Rawson granted summary judgment in the case to the state Department of Ecology, meaning he agreed that no facts are in dispute. He found that what the county calls the “Two-lot Subdivision Exception” violates the Methow River Basin Instream Flow Rule, which sets aside a certain amount of water in the Methow watershed and establishes a priority of uses. Single-domestic use is at the top of the list.
Ecology argued that splitting off one parcel to build a new house with its own well turns the original water use into group use instead of single-domestic use. The second house would result in two withdrawals from the same reservoir, putting water for rivers, fish and other users at risk, state Attorney General’s Office Senior Counsel Alan Reichman said in oral arguments on July 20.
Okanogan County promptly filed a motion for reconsideration and/or clarification, saying Rawson had ruled on only one of two issues in the case. Rawson didn’t address the question of whether Okanogan County can allow development of parcels created by subdivision after a 2002 state Supreme Court ruling, Okanogan County attorney Jenna Mandell-Rice said in the Aug. 13 motion.
“Without resolution of Issue 2, the County remains in the untenable position of either applying Ecology’s interpretation and facing potential legal challenges from applicants, or respecting the finality of unchallenged prior land use decisions and the vested rights of land use applicants and risking future legal challenges from Ecology and other interested parties,” Mandell-Rice wrote.

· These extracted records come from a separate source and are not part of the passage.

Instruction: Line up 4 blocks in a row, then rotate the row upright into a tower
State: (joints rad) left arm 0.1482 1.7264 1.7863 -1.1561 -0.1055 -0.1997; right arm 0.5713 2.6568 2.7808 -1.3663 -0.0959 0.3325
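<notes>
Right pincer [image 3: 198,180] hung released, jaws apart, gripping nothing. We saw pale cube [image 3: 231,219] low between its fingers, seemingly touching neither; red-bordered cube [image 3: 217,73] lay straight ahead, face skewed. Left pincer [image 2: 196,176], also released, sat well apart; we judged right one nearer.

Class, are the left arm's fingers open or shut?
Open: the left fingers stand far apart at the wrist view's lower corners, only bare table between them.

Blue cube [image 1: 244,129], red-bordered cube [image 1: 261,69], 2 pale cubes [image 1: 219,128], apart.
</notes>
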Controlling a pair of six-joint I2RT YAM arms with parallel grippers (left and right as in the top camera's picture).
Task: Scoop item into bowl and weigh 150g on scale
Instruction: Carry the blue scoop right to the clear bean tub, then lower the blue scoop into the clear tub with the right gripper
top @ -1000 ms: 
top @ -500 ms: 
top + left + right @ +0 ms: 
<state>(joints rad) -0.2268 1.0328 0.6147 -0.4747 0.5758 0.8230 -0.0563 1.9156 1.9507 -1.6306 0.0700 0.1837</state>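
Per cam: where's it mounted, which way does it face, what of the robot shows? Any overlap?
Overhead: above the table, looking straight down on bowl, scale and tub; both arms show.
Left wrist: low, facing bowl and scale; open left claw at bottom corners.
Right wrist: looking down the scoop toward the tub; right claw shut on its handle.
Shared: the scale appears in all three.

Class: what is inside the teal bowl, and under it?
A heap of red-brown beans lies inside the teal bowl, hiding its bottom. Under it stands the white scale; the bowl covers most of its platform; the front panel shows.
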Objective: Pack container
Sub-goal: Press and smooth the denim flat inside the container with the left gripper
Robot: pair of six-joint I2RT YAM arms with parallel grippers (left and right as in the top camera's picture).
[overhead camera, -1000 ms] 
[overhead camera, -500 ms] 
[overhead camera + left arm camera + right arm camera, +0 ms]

It wasn’t clear from Rawson’s decision whether he simply declined to rule on that question or hadn’t specified his rationale, she said. The county needs to know the rationale to implement the court’s order, Mandell-Rice said.
Without clarity, there are several possible interpretations, Mandell-Rice said. It could be that all parcels created after the Supreme Court ruling are considered group use, meaning they’re not eligible to use a well without a special water right. Or it could be that if the county denied building permits in these situations, it wouldn’t violate other laws that say withdrawing water is evidence of water adequacy, Mandell-Rice said.

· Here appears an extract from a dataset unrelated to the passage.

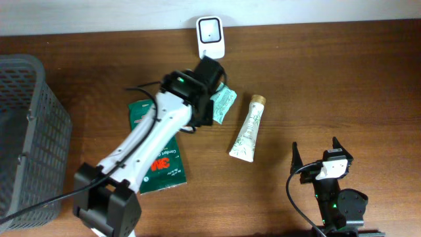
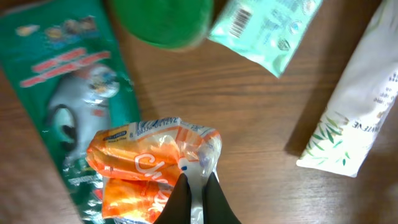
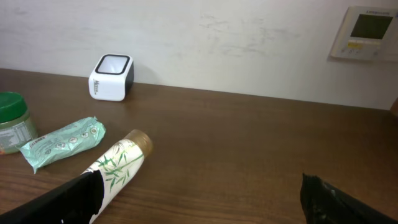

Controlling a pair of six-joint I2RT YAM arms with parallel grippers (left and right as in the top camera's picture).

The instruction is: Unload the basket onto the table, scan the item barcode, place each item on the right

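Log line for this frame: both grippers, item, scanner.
left gripper: shut on orange snack packet | right gripper: open, empty | scanner: just beyond left gripper

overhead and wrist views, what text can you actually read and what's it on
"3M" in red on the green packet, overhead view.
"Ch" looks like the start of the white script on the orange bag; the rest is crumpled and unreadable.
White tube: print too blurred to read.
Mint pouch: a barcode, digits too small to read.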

Another possibility is that the county’s denial of building permits for these lots wouldn’t run counter to its approval of the original subdivision, nor violate the vested rights of these property owners, she said.

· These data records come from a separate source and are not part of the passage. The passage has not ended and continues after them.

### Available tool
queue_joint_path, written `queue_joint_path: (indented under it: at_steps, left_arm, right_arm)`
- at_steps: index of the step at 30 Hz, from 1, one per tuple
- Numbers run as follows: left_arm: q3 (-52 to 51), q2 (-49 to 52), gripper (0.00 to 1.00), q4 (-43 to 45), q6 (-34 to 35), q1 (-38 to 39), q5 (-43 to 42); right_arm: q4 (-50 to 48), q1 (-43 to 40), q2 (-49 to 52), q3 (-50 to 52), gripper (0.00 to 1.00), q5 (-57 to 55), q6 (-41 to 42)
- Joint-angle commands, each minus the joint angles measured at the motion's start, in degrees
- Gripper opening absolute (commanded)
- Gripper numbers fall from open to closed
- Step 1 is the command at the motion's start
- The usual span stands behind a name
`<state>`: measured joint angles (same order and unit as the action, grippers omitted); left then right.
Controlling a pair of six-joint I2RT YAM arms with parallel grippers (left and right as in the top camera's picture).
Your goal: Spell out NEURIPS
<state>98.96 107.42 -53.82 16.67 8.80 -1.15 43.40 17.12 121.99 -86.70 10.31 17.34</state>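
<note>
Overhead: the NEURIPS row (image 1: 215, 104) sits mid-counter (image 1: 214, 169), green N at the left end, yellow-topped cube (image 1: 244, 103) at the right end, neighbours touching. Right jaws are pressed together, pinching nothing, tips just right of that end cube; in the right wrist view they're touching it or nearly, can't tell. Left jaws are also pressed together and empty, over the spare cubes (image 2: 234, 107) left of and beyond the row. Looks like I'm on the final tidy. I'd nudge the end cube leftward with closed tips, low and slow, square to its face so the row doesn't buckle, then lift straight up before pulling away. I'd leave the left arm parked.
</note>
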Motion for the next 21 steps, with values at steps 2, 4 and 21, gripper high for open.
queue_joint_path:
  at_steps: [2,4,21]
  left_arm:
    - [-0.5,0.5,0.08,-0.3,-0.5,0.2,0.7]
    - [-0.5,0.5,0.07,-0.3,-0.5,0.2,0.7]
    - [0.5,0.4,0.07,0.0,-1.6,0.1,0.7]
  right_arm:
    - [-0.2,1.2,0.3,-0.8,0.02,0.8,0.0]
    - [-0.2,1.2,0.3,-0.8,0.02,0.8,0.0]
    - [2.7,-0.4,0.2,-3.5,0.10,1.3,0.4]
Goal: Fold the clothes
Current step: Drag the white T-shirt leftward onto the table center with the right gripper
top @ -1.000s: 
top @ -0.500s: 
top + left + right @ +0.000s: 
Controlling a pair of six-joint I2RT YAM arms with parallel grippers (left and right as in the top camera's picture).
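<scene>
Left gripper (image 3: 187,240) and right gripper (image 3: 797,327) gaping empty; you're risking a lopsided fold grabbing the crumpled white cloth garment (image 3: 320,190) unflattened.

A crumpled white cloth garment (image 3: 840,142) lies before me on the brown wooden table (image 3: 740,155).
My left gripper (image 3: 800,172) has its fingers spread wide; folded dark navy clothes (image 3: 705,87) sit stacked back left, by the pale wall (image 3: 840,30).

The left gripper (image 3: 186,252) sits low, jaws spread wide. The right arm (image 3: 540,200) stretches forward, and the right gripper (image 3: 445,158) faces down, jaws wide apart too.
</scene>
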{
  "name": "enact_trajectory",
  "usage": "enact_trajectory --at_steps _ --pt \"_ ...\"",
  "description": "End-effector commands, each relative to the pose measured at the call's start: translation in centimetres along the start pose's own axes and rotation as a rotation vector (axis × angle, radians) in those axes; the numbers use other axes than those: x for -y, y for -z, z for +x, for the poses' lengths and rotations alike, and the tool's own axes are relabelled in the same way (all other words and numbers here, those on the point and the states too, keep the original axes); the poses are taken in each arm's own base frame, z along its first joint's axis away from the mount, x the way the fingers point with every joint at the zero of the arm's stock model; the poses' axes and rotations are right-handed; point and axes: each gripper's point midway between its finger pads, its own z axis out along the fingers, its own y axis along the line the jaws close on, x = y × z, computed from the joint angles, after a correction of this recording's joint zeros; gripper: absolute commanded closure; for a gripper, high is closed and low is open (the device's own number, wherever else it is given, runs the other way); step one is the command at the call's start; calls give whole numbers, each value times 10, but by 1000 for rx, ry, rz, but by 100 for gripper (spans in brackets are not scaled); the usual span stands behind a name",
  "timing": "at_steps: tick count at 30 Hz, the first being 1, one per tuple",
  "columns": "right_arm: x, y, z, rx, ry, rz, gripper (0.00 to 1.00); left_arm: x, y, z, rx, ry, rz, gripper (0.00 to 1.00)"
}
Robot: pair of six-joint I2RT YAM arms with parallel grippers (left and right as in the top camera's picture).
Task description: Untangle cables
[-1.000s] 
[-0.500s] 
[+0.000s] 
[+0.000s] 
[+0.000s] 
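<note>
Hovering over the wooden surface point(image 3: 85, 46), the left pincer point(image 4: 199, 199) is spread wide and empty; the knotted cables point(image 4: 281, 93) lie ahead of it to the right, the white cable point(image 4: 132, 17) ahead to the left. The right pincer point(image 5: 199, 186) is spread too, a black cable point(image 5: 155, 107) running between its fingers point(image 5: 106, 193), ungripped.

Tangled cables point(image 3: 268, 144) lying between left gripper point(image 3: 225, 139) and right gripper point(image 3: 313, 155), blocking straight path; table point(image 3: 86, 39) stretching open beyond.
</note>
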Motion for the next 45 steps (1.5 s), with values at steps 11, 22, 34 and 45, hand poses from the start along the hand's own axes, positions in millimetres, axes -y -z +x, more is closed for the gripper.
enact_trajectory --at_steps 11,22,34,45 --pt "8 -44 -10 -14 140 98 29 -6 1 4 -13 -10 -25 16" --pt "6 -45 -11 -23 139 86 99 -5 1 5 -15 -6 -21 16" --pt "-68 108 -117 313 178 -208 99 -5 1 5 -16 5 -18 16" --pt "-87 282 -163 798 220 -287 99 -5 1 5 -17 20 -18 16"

Rawson’s ruling on the two-lot subdivision exception also needs clarity, Mandell-Rice said. His order said that the exception creates an addition parcel that would constitute “single-domestic use” and would in itself be designated a “single-domestic use.”
Ecology argued that the new parcel would constitute group use, while the county said it was single-domestic, Mandell-Rice said. Without further clarification, Rawson’s ruling could imply that even single-domestic uses can’t rely on the reserve in the Methow Rule for single-domestic use, she said.
“A clear understanding of the Court’s legal conclusions with respect to Issue 2 [on lots created after 2002] is imperative for the County to implement the Court’s decision in its land use decisions going forward, should the County choose not to appeal,” Mandell-Rice said.
Rawson also denied a request from Methow Valley resident Lee Bernheisel to intervene in the case. Bernheisel contended that the lawsuit should be heard first by the state’s Pollution Control Hearings Board.
The 1976 Methow Rule sets aside a certain amount of water in the Methow and establishes a priority of uses for that water, with individual houses (single-domestic) at the top of the list, even before water for fish in rivers (instream flows). All other uses, including municipal (Twisp and Winthrop) and group-domestic (a development with several houses) are further down on the list.
The 2002 Supreme Court ruling in the Campbell & Gwinn case found that a proposed subdivision with 20 homes constituted group use and required a water right. Ecology says that any parcel created through subdivisions after that ruling would result in group water use by splitting up the right to one exempt well among multiple wells.
Building moratorium extended
Last week, the Okanogan County commissioners extended a moratorium on building permits on any lots created after the 2002 Campbell & Gwinn ruling that would rely on the Methow River for water. When they adopted the original ban in February, the commissioners said that they hoped the situation would be clarified by the county’s lawsuit against Ecology. The moratorium is in effect for another six months.